Every line in the listing should be set down again verbatim.

============

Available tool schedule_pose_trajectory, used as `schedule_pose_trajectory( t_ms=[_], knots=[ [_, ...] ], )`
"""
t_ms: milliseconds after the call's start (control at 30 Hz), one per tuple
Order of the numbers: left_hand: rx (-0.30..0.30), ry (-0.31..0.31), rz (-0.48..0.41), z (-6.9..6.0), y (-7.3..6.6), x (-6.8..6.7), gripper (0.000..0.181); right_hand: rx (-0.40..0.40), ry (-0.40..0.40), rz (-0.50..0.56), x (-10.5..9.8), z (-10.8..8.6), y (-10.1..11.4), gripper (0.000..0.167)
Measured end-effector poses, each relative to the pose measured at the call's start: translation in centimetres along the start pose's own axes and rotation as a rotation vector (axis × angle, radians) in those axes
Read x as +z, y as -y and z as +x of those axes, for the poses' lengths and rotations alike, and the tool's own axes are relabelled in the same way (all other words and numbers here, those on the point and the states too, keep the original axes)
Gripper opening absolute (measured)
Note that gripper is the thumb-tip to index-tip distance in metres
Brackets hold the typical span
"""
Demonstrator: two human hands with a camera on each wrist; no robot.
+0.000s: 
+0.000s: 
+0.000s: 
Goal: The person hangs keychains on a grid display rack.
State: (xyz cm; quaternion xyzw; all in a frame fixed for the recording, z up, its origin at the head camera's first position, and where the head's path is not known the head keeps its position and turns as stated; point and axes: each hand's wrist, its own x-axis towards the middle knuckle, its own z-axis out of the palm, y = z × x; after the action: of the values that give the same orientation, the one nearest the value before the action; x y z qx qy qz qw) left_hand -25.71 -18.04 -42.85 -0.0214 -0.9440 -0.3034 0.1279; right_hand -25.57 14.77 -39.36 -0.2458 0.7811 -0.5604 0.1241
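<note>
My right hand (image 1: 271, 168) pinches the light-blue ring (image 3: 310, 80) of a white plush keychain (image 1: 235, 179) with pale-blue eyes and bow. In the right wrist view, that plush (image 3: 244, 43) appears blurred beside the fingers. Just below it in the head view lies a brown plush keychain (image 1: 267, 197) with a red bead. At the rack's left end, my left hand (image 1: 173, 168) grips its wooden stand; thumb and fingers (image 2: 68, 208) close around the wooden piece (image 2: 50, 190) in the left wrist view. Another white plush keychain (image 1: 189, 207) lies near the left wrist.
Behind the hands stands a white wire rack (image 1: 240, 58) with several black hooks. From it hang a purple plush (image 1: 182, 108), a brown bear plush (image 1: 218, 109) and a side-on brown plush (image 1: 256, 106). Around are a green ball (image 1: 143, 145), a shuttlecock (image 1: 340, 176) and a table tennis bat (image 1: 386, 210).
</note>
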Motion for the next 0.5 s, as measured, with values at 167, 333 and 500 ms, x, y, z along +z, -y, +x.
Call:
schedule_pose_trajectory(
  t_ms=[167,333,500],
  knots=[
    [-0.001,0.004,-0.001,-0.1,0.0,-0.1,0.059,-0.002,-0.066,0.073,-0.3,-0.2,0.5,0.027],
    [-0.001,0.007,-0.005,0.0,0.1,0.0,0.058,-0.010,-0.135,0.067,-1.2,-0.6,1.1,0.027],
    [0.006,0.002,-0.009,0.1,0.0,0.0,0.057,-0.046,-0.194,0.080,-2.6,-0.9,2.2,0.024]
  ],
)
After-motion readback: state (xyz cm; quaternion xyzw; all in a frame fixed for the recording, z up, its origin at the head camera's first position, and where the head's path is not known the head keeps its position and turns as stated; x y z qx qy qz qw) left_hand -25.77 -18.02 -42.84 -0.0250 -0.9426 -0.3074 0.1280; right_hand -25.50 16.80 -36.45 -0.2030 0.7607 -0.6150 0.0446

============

Exercise solution.
Available tool schedule_pose_trajectory, used as `schedule_pose_trajectory( t_ms=[_], knots=[ [_, ...] ], )`
"""
t_ms: milliseconds after the call's start (control at 30 Hz), one per tuple
Order of the numbers: left_hand: rx (-0.30..0.30), ry (-0.31..0.31), rz (-0.48..0.41), z (-6.9..6.0), y (-7.3..6.6), x (-6.8..6.7), gripper (0.000..0.181); right_hand: rx (-0.40..0.40), ry (-0.40..0.40), rz (-0.50..0.56), x (-10.5..9.8), z (-10.8..8.6), y (-10.1..11.4), gripper (0.000..0.167)
Measured end-effector poses, each relative to the pose measured at the call's start: translation in centimetres along the start pose's own axes and rotation as a rotation vector (axis × angle, radians) in those axes
Read x as +z, y as -y and z as +x of those axes, for the poses' lengths and rotations alike, and the tool's own axes are relabelled in the same way (all other words and numbers here, those on the point and the states too, keep the original axes)
Gripper opening absolute (measured)
Note that gripper is the thumb-tip to index-tip distance in metres
Brackets hold the typical span
"""
Demonstrator: two human hands with a camera on each wrist; no robot.
+0.000s: 
+0.000s: 
+0.000s: 
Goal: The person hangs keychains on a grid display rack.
State: (xyz cm; quaternion xyzw; all in a frame fixed for the recording, z up, its origin at the head camera's first position, and where the head's path is not known the head keeps its position and turns as stated; point and axes: each hand's wrist, its own x-axis towards the middle knuckle, its own z-axis out of the palm, y = z × x; after the action: of the values that give the same orientation, the one nearest the value before the action; x y z qx qy qz qw) left_hand -25.71 -18.04 -42.85 -0.0214 -0.9440 -0.3034 0.1279; right_hand -25.57 14.77 -39.36 -0.2458 0.7811 -0.5604 0.1241
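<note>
My right hand (image 1: 271, 168) pinches the light-blue ring (image 3: 310, 80) of a white plush keychain (image 1: 235, 179) with pale-blue eyes and bow. In the right wrist view, that plush (image 3: 244, 43) appears blurred beside the fingers. Just below it in the head view lies a brown plush keychain (image 1: 267, 197) with a red bead. At the rack's left end, my left hand (image 1: 173, 168) grips its wooden stand; thumb and fingers (image 2: 68, 208) close around the wooden piece (image 2: 50, 190) in the left wrist view. Another white plush keychain (image 1: 189, 207) lies near the left wrist.
Behind the hands stands a white wire rack (image 1: 240, 58) with several black hooks. From it hang a purple plush (image 1: 182, 108), a brown bear plush (image 1: 218, 109) and a side-on brown plush (image 1: 256, 106). Around are a green ball (image 1: 143, 145), a shuttlecock (image 1: 340, 176) and a table tennis bat (image 1: 386, 210).
</note>
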Motion for the next 0.5 s, as measured, with values at 167, 333 and 500 ms, x, y, z along +z, -y, +x.
Call:
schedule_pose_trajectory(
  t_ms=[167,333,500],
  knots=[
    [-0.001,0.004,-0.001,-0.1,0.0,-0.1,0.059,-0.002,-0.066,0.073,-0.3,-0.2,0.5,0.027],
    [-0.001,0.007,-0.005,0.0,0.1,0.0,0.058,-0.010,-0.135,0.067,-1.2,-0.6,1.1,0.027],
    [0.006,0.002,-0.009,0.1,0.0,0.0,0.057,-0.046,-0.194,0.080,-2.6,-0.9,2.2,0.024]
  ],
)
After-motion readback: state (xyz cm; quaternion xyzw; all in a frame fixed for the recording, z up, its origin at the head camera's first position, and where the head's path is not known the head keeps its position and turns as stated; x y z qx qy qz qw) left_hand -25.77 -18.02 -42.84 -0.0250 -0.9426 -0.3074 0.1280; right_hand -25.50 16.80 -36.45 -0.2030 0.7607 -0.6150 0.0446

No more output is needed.